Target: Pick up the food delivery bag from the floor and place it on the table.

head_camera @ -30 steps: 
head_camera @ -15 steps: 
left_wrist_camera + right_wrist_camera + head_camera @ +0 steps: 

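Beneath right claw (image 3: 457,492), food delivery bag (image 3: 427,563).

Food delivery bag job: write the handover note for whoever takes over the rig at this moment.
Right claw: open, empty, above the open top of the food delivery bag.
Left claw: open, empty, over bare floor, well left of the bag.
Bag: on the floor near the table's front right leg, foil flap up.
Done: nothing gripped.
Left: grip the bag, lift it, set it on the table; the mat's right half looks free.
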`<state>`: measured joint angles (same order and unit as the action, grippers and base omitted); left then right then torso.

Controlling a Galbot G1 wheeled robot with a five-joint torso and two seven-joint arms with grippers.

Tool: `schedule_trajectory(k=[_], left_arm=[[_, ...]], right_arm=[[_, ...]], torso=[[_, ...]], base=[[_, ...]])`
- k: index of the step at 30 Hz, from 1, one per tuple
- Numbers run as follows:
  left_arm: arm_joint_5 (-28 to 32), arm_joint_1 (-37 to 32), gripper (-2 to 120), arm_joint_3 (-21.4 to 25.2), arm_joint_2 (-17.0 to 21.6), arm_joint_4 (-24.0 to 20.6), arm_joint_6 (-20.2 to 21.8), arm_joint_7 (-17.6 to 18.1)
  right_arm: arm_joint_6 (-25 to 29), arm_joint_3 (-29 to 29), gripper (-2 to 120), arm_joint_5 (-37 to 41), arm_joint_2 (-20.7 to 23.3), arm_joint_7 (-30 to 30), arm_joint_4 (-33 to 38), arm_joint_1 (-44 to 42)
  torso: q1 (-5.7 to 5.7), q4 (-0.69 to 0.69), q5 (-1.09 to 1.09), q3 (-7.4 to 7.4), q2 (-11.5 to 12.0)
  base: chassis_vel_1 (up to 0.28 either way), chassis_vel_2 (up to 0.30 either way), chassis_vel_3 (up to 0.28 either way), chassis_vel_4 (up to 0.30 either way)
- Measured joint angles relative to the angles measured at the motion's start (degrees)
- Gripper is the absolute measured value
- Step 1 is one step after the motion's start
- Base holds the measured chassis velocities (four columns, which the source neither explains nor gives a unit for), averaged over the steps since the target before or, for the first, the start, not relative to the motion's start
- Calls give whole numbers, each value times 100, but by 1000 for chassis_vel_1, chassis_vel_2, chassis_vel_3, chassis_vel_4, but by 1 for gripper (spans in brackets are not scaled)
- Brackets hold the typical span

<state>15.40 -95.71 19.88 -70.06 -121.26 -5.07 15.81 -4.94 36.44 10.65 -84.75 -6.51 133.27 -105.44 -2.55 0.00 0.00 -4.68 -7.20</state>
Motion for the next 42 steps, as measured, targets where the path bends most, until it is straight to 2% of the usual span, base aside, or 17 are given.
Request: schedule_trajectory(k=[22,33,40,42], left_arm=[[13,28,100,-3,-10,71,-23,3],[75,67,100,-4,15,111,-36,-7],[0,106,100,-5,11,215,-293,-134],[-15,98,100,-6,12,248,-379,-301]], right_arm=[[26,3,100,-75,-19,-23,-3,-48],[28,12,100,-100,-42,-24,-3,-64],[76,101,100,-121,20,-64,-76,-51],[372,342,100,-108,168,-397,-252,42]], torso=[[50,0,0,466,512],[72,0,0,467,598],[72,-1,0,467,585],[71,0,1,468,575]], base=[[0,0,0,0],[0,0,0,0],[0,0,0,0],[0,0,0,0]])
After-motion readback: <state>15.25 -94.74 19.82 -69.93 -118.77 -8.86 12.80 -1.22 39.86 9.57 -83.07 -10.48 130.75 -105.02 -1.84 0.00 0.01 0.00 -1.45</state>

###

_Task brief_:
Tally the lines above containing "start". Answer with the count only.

_Answer box_:
3